SUPER BEAVERのニューアルバム『人生』にも収録された「クライマックス」は、フジテレビ系2026サッカーテーマソングとして『FIFAワールドカップ2026』の中継や関連番組を彩っている。ほかにも、2026 NHKサッカーテーマとなっている米津玄師の「烏」、サッカー日本代表「最高の景色を2026」公式テーマソングであるJI BLUEの「景色」など、複数のサッカー関連曲が同時にプレイリストへ並んだ今週は、楽曲が大会や番組を彩る存在にとどまらず、試合の記憶や感情を呼び起こす役割も果たしていることを示しているのではないだろうか。サッカーを起点に、楽曲もまた一つの物語を紡いでいるのだ。
「クライマックス」は、SUPER BEAVERらしさを象徴するシンガロングから幕を開ける。「Oh oh oh」という冒頭のシンガロングのフレーズが空間に広がるようなミキシング処理をされており、スタジアムでの歓声を彷彿とさせる。終盤へ向けて疾走感を加速させるような推進力を持ったアップナンバーである。この曲の魅力は、Aメロ&Bメロとサビのコントラストだ。シンプルなメロディとビートで進行した後、一気にバンドアンサンブルのレイヤーが増し、渋谷龍太(Vo)のボーカルにも、扉が開け放たれたような開放感が加わる。サウンドだけで、クライマックスへ向かうドラマが立ち上がる。

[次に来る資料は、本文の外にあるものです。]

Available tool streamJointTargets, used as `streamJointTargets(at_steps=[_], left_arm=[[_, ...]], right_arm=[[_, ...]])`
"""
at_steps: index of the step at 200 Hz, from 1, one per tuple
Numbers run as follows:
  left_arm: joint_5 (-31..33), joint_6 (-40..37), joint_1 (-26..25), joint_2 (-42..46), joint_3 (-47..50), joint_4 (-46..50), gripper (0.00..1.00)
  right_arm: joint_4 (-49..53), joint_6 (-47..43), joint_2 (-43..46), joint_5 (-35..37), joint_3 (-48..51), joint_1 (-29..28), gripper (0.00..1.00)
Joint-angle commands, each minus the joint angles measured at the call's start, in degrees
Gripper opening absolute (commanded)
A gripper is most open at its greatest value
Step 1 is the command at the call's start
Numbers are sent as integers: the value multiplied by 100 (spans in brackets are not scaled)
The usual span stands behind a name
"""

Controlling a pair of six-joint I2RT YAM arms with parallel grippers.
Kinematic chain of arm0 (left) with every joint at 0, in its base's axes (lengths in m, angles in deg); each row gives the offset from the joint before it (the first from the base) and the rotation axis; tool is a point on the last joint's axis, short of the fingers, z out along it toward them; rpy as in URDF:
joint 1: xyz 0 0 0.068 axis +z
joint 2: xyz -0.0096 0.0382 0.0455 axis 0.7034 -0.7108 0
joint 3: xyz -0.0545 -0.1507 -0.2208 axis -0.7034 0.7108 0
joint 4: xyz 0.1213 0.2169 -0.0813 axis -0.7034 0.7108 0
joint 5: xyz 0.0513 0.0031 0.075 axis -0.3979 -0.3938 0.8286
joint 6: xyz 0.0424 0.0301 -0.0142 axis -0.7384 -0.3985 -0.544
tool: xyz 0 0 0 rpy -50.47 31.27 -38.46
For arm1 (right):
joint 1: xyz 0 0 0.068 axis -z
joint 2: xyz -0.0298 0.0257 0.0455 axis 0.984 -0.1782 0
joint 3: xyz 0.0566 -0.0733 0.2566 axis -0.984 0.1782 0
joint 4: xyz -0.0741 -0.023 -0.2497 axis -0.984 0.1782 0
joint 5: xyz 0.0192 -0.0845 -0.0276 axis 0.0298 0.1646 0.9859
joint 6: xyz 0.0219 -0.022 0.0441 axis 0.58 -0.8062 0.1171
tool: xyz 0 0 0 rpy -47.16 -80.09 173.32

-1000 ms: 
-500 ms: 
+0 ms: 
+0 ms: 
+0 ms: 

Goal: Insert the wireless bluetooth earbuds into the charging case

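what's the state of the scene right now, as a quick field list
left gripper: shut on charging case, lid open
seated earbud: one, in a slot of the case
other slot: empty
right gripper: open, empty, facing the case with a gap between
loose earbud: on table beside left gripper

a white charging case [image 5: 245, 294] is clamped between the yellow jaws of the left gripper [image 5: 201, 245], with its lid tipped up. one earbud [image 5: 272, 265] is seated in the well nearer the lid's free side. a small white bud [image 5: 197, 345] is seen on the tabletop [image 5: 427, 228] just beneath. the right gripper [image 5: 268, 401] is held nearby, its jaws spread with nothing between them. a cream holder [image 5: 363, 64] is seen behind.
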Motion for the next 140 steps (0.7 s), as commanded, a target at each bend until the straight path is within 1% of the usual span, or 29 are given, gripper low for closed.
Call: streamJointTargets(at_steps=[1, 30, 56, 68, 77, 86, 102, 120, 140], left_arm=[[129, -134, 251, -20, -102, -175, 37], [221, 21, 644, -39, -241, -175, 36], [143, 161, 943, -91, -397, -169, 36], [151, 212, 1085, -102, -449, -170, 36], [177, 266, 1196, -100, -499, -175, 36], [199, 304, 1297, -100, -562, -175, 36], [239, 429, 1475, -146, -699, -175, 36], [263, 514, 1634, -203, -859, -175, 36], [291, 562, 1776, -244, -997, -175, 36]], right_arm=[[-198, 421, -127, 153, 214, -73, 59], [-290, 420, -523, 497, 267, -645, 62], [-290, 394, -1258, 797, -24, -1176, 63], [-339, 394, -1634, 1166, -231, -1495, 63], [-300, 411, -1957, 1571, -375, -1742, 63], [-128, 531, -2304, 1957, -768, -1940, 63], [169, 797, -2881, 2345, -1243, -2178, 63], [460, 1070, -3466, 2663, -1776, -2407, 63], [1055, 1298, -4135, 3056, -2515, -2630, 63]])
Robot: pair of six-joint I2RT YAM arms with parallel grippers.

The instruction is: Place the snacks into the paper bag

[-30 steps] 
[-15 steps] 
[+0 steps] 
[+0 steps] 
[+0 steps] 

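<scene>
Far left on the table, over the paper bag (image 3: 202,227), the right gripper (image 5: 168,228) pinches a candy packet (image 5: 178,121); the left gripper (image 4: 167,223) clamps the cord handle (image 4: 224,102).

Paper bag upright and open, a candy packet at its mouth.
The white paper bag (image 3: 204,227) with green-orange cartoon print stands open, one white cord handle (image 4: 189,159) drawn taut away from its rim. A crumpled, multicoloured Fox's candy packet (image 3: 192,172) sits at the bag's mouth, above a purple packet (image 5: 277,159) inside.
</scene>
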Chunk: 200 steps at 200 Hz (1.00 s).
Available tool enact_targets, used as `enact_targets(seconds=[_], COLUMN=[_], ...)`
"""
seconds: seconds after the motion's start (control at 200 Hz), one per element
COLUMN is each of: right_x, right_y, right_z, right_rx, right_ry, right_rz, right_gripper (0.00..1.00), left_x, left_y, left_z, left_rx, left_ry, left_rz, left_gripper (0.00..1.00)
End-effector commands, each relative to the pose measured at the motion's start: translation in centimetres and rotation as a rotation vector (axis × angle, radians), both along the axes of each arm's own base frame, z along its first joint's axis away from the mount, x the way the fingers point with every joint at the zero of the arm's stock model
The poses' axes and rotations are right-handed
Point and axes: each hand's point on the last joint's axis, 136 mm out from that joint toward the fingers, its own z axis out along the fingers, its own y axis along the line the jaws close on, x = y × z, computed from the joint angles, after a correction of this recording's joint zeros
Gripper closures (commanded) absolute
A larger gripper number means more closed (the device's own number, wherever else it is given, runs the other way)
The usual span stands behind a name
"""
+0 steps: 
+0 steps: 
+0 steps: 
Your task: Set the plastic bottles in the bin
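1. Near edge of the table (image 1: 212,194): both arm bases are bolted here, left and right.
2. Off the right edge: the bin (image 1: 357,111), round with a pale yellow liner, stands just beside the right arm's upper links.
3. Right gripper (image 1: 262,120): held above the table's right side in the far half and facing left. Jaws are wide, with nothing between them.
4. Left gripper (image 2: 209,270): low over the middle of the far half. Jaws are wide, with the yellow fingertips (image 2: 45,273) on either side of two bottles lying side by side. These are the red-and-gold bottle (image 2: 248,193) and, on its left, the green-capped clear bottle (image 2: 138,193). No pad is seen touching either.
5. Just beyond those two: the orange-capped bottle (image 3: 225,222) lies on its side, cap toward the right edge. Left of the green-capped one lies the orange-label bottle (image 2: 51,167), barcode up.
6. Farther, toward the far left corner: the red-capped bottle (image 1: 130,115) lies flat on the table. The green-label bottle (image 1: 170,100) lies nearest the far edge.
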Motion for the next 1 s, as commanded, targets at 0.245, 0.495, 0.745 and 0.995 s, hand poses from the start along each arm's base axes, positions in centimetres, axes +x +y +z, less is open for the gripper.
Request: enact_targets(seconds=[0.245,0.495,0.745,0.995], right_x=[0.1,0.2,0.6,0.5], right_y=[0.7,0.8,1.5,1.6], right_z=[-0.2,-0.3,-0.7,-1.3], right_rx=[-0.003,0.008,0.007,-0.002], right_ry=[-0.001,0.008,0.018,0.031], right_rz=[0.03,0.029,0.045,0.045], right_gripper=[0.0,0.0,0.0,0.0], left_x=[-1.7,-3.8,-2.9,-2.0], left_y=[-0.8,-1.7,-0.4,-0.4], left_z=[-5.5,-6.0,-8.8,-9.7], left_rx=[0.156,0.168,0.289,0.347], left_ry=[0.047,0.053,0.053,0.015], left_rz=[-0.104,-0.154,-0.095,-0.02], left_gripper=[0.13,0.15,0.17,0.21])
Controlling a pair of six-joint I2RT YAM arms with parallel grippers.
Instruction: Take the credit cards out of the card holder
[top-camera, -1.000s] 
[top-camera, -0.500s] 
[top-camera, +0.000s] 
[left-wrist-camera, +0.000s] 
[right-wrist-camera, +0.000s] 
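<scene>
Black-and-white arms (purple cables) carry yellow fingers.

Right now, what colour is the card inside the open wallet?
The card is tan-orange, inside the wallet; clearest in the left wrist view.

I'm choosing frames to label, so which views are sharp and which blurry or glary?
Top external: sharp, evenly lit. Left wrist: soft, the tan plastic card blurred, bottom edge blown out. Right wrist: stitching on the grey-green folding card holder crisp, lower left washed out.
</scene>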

歌詞は、まさに選手、そしてサポーターの中にある物語を紡いでいる。そこにあるのは、秘める感情、積み重ねてきた過程、前へ進もうとする呼びかけ……そして、なんといってもパワーラインは、万人を奮い立たせるような〈そもそも人生は/覚悟を決めた順に 歓喜に近づいていく〉という言葉だろう。「クライマックス」は、試合を盛り上げるだけの応援歌ではない。この曲が歌うのは、歴史を目撃する側ではなく、それを塗り替える当事者へと踏み出す覚悟なのだ。
日本代表にフォーカスしてみても、『FIFAワールドカップ2026』で見せた激闘と世界を驚かせてくれた数々のプレーは、〈起死回生の刹那を 奇跡に頼るもんかよ〉という一節へと結実する。これまでも、試合に至るまでの決断や挫折に光を当てたスポーツソングは数多く存在した。しかしSUPER BEAVERは、このフレーズによって目の前の一戦だけでなく、日本サッカーがこれから切り拓いていく未来までをも一つの物語として描き切ったのだ。
『FIFAワールドカップ』は、普段サッカーに触れる機会があまりない層まで巻き込み、音楽との接触機会も広げる大会だ。テレビ中継やハイライト映像で繰り返し流れた楽曲は、試合の記憶や選手の表情と結び付き、その熱狂をもう一度追体験するようにストリーミングでも再生される。複数のサッカー関連曲が同時にランクインした今週のプレイリストは、サッカーと音楽が同じ物語の中で紡がれたことを映し出している。